I sketched my design by tracing the bottom of the cake pan and cookie-cutter shapes on a piece of paper.
3) For the orange icing, I used the entire orange packet from the Wilton Neon set, plus a roughly equal amount of Wilton pink fondant I’d bought by mistake. (You can use white.) Mix the fondant and roll out to a 16- or 17-inch circle, then drape over the cake and trim. You can find instructions for doing that here.
4) I didn’t have any black fondant on hand, so I used purple instead, which I think is more appetizing anyway. Using cookie cutters and fondant letter cutters, I cut out the yellow moon, two purple bats, four purple cats, four white ghosts and four orange pumpkins. I applied yellow
sprinkles for eyes on the cats and bats using gum paste adhesive and tweezers. Be prepared to curse while doing this. For the ghosts, I dotted black icing eyes with the No. 3 tip, although if I’d had a black edible marker handy, I would’ve used that. I cut tiny triangle eyes and smiles out of yellow fondant for the jack-o-lanterns. I arranged the top elements as pictured, leaving room for the icing spiderweb, and attached with gum paste adhesive. I then alternated ghosts, cats and jack-o-lanterns on the side of the cake, leaving room for a border, and attached with gum paste adhesive.
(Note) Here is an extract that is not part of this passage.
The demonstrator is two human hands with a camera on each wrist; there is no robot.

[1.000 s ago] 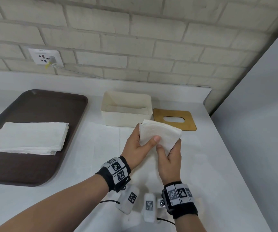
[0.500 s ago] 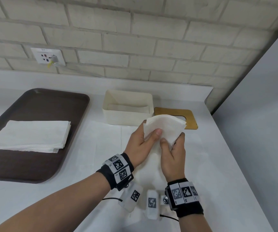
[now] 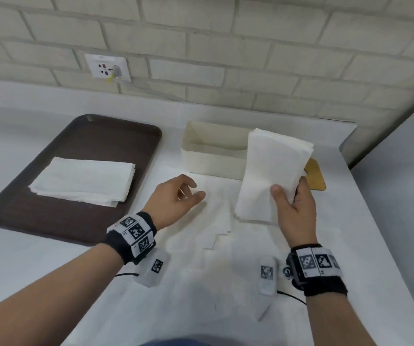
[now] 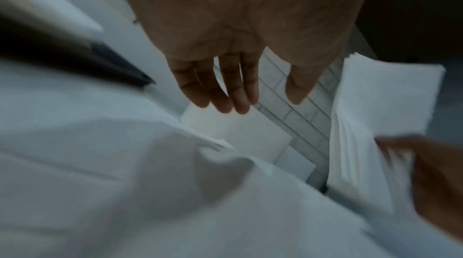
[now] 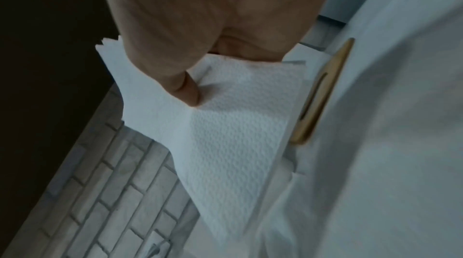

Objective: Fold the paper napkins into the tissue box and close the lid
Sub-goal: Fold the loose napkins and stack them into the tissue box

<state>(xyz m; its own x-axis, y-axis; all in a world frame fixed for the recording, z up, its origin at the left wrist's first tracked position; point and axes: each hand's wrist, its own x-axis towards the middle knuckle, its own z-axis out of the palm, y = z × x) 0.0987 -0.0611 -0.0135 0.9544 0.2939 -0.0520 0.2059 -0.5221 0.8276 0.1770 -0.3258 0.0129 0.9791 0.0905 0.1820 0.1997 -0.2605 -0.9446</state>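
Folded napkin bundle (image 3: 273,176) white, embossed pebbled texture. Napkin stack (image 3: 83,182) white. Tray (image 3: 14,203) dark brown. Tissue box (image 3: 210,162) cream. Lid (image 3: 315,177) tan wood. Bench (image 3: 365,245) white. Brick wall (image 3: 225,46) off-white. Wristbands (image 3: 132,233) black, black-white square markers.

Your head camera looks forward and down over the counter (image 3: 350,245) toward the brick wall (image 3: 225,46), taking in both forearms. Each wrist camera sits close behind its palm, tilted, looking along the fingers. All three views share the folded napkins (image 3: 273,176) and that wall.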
3) I used black Wilton icing tube with a No. 3 tip to pipe on the spiderweb. Next year I am going to cut open the tube, scrape out the icing and add a little powdered sugar to make it easier to control. Yes, I will do anything to avoid making black icing myself. I piped on the spider’s body and head using a No. 12 tip, then added the legs with the No. 3 tip. Using tweezers, I stuck two yellow sprinkles in its head for eyes.
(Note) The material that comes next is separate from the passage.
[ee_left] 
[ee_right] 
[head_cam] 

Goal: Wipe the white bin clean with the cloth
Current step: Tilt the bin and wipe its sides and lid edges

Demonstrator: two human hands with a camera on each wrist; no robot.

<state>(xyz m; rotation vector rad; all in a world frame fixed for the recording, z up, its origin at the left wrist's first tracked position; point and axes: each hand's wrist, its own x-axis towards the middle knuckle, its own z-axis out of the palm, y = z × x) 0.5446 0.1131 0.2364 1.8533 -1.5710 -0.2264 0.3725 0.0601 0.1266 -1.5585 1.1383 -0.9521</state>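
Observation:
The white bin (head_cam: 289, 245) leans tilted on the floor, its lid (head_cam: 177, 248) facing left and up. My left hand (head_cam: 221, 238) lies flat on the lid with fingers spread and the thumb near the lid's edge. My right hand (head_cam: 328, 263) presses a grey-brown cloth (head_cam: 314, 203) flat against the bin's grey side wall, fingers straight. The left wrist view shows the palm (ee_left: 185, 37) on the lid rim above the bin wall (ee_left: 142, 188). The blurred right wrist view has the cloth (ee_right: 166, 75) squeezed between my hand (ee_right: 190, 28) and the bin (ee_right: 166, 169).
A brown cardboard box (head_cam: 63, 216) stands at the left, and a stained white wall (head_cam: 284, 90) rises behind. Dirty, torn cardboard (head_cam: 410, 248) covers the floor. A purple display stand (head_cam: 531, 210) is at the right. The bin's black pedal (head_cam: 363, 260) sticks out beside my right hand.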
4) I think this cake would have looked better with a purple fondant ball boarder using 1/2-inch purple balls, but I ran out of purple. I also might have incorporated green into the border and on the jack-o-lanterns, but I ran out of time. I had orange buttercream left over from the cupcakes, so I made a shell border instead.
Despite all the storebought fondant, this cake was a hit with kids and adults alike.